» **TRY IT**
From the listing below, work out the number of lines containing "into" and give that number without comment.

--- START ---

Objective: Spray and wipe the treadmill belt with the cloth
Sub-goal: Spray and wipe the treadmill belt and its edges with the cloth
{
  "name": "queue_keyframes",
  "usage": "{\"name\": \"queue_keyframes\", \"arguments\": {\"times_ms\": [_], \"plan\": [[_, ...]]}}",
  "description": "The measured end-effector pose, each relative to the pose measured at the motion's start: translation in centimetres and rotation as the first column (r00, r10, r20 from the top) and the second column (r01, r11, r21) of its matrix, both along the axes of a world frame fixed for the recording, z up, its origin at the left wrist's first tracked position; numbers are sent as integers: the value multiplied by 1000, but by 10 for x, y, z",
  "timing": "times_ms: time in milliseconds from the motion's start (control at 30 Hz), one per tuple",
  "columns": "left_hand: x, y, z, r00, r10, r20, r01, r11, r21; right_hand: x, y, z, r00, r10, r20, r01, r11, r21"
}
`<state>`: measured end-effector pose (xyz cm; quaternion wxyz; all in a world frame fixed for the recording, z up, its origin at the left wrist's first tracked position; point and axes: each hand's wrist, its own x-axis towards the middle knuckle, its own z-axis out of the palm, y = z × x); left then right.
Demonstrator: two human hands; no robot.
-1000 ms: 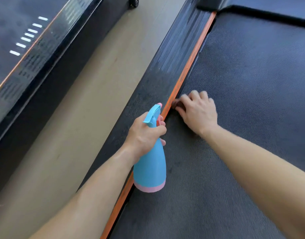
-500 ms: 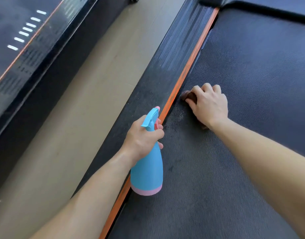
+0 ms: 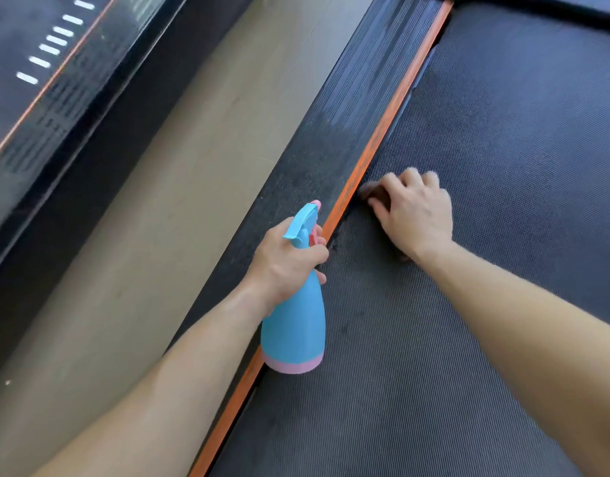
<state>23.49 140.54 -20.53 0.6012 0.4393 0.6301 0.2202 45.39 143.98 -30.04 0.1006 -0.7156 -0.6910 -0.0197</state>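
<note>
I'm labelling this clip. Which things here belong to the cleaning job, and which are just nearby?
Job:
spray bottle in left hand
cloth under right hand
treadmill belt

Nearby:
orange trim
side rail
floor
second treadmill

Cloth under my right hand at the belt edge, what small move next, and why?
Probably slide the right hand and the cloth away from the orange strip, across the belt: the cloth sits against that edge, and the spray bottle hangs upright in the left hand.
</note>
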Motion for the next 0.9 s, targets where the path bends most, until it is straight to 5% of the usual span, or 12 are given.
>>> {"name": "queue_keyframes", "arguments": {"times_ms": [200, 433, 500, 567, 700, 800, 900], "plan": [[-1, 1, 6, 999, -17, -33, 17, 1000, -1, -12, -10, 2, 998, -57, 12, 58, 998, -32], [-4, 4, 11, 998, -28, -58, 29, 999, 17, -39, -116, -2, 875, 482, -35, -484, 872, -72], [-6, 3, 11, 999, -14, -45, 14, 1000, 10, -31, -87, -1, 912, 411, 13, -409, 910, -66], [-9, 0, 10, 999, -11, -41, 11, 1000, -3, -24, -50, 0, 985, 171, 12, -171, 985, -23], [-18, -7, 11, 999, -26, -39, 25, 999, -30, -28, -24, 2, 999, -49, 17, 49, 998, -25], [-20, -8, 12, 998, -30, -60, 28, 999, -31, -45, -67, 4, 992, 129, 16, -129, 992, 3], [-20, -9, 14, 996, -38, -85, 35, 999, -29, -56, -119, 0, 886, 463, -22, -463, 885, -39]]}}
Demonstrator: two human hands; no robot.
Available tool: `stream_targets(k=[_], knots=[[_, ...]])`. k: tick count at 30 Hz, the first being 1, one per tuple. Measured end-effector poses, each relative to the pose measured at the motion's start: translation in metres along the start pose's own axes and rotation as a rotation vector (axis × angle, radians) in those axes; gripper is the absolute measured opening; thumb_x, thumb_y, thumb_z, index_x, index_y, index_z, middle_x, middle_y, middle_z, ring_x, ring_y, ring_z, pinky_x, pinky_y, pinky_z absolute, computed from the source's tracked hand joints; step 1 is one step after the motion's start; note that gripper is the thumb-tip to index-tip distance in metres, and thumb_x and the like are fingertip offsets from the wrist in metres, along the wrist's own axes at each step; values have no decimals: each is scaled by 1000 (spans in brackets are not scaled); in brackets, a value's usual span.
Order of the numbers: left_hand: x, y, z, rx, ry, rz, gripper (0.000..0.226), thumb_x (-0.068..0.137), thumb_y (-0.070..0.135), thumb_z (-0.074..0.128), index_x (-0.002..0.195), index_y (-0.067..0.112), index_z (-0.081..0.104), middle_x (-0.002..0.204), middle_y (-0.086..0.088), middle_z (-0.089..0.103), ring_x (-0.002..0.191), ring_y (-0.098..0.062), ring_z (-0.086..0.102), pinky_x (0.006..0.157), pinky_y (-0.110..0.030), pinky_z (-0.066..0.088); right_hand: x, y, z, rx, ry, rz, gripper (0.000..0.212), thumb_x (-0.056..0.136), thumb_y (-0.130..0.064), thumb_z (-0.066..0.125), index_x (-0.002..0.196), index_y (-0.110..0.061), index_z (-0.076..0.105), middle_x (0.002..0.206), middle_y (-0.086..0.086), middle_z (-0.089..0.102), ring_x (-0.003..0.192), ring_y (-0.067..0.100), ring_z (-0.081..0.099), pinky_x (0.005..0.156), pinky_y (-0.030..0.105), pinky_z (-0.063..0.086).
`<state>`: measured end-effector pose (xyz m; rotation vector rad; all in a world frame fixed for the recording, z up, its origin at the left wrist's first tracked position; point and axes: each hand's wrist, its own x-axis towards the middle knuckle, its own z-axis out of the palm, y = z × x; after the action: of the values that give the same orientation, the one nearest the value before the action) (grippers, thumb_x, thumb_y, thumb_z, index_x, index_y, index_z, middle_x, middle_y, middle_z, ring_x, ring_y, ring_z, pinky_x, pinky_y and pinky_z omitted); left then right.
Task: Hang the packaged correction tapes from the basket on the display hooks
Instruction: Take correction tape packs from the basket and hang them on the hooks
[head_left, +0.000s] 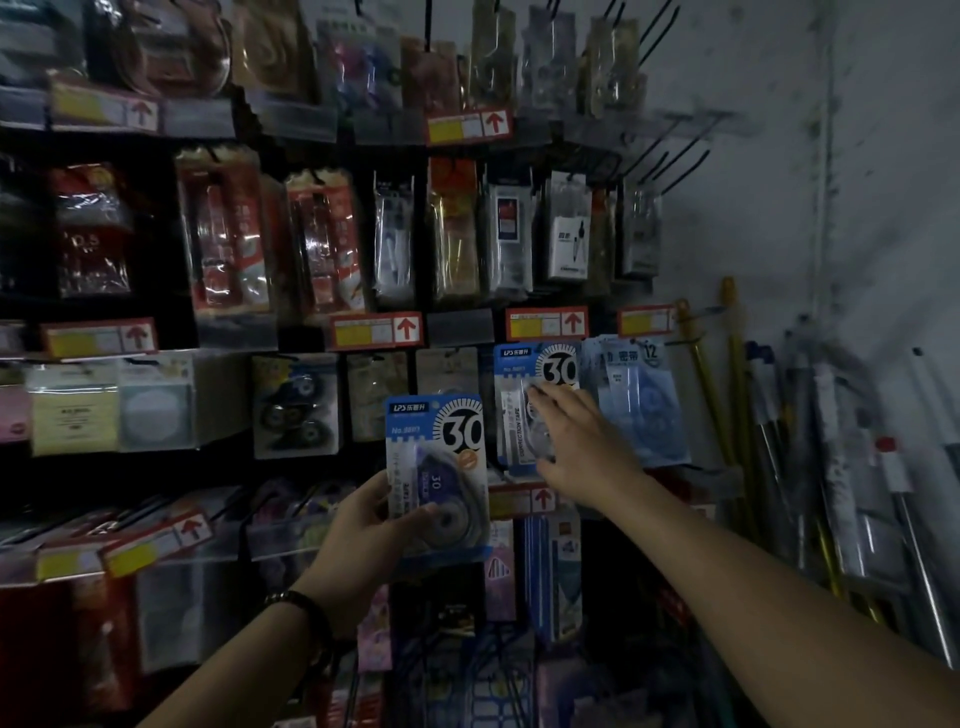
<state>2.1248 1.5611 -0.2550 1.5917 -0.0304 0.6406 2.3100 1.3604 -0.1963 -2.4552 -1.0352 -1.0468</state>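
My left hand (371, 530) grips a blue packaged correction tape (439, 467) marked "30", holding it upright in front of the rack. To its right, another "30" correction tape pack (519, 395) hangs on a display hook. My right hand (582, 441) reaches to that hanging pack, its straight fingers touching the front of it. A lighter blue tape pack (639, 400) marked "12" hangs just right of it. The basket (488, 691) shows dimly at the bottom centre.
The dark rack holds many hanging stationery packs, with red-arrow price tags (374, 330) under each row. Bare black hooks (670, 161) stick out at the upper right. Poles and rods (810, 467) lean against the grey wall on the right.
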Motion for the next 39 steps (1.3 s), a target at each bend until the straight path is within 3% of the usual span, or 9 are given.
stream_targets(k=[4,7,10,12,16,18,25,33,39], knots=[[5,2,7,5,8,-7,32,100,3,68,126,21,70,117,-5,81,109,-26,78,99,-58,59,5,3,2,22,-6,-4,98,88,-12,70,166,-29,14,171,-15,6,156,19,14,111,45,49],[10,4,11,13,13,0,31,98,4,70,125,21,71,116,-5,81,108,-27,78,99,-59,59,3,-5,6,51,35,39,78,91,-20,69,159,-26,32,169,-11,12,154,21,24,106,46,53],[13,4,17,9,17,24,33,97,3,71,127,17,70,117,-7,81,109,-28,77,101,-58,58,-15,-18,2,145,254,-37,52,96,-30,64,145,-19,50,154,-1,40,141,21,43,102,44,55],[15,3,23,4,8,34,33,97,4,71,128,16,69,118,-8,80,110,-29,77,101,-58,58,-33,-28,-2,181,393,-188,50,93,-37,66,138,-15,57,138,3,51,128,22,52,94,39,57],[17,3,40,-7,-17,40,32,99,3,69,129,14,67,116,-11,80,108,-31,77,95,-57,61,-59,-40,0,133,223,-313,86,84,-64,65,156,-23,41,145,-1,46,135,21,46,101,38,52],[16,4,49,2,-35,46,31,99,3,69,128,14,68,115,-11,80,106,-31,78,88,-53,64,-64,-38,5,113,149,-296,95,83,-66,61,162,-21,32,151,-2,40,142,20,41,103,43,52],[22,12,56,201,-66,84,28,101,25,71,128,26,66,110,-8,78,93,-23,78,73,-36,64,-59,-18,6,199,175,-108,87,92,-49,67,164,-22,27,157,-4,34,148,19,34,111,40,49],[11,-8,41,764,-110,159,28,97,32,74,124,32,66,105,15,73,93,5,69,72,-6,50,-31,2,12,-28,205,10,82,96,-49,66,162,-19,29,157,6,34,138,27,43,94,45,58],[6,-11,30,834,-113,150,20,97,31,73,109,42,63,98,16,74,82,6,69,64,-12,53,-21,6,9,-75,154,29,83,97,-41,66,165,-22,23,160,7,29,139,29,38,102,48,53]])
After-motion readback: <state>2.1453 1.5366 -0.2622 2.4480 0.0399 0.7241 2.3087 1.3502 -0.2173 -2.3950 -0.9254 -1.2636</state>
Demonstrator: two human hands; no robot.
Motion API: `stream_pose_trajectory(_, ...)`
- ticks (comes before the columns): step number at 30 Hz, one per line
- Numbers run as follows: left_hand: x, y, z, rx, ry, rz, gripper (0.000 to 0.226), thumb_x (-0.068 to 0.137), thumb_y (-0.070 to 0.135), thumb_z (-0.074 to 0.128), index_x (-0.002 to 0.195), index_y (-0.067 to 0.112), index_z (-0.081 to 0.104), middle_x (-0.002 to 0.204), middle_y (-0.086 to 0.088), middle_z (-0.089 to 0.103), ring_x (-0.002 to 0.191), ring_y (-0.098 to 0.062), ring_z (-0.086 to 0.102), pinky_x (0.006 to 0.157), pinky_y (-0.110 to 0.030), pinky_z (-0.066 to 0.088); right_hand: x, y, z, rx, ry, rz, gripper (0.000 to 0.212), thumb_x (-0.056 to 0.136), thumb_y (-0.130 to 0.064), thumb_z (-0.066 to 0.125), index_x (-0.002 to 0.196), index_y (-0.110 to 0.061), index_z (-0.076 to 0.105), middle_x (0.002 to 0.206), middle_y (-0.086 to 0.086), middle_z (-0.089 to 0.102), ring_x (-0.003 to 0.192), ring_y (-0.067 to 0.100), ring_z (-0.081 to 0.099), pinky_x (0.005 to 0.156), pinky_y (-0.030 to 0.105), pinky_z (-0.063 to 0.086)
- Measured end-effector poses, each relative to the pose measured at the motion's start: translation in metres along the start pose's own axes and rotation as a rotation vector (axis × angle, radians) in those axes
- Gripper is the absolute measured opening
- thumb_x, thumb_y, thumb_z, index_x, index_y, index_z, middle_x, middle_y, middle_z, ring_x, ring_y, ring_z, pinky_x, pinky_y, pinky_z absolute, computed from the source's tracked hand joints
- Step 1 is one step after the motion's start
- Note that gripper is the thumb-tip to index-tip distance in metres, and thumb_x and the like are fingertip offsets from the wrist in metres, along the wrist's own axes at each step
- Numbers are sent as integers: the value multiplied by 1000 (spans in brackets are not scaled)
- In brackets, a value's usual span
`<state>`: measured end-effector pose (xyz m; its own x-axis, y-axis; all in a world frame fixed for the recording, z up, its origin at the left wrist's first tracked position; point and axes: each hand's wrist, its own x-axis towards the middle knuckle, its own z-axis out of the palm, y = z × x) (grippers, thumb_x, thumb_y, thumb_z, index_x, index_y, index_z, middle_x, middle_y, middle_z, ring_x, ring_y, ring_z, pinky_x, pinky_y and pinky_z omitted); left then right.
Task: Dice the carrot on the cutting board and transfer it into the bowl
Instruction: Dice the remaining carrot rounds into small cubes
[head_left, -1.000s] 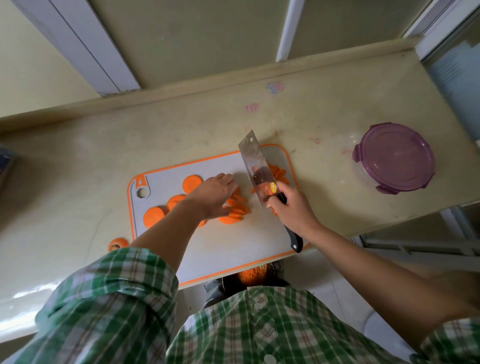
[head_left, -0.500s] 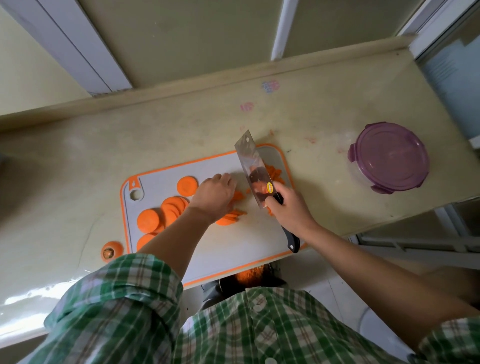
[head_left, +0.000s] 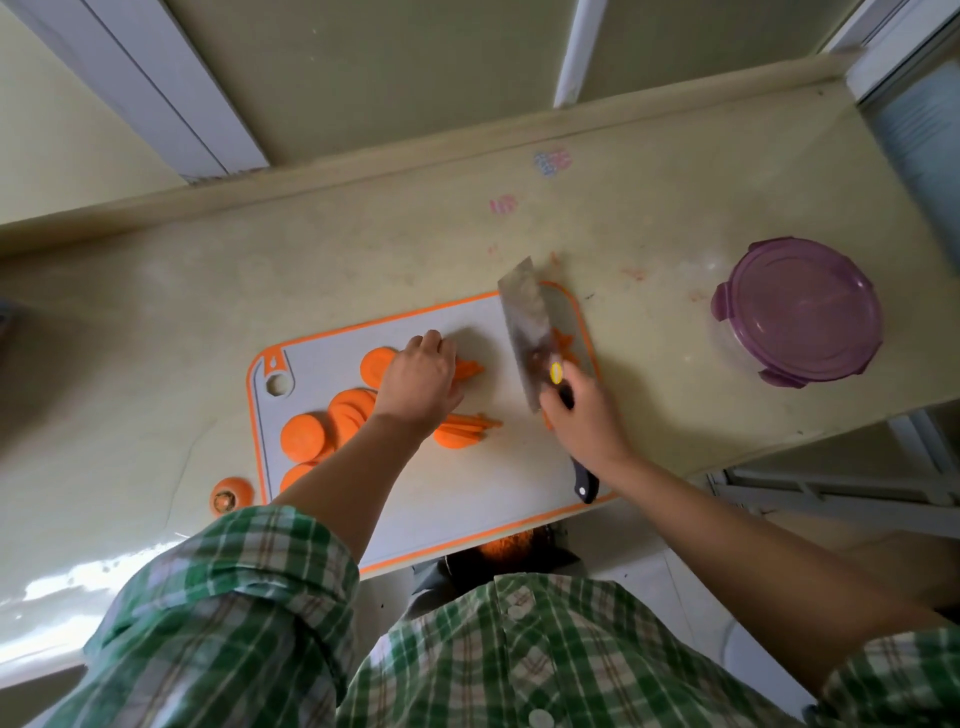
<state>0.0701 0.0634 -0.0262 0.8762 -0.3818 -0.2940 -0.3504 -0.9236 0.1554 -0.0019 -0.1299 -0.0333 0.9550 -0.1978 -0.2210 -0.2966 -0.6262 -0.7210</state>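
Mid-dicing: carrot slices are pinned under curled left hand; cleaver, gripped by right hand at three o'clock, must be lowered.

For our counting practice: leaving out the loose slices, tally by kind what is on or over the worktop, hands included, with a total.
Hands: 2 (left hand holding the carrot slices, right hand gripping the cleaver)
Cutting board: 1
Cleaver: 1
Purple-lidded bowl: 1
Carrot top beside the board: 1
Total: 6
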Motion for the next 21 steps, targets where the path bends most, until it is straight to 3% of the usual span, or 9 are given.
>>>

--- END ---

» **ANSWER FOR THIS EXERCISE**
2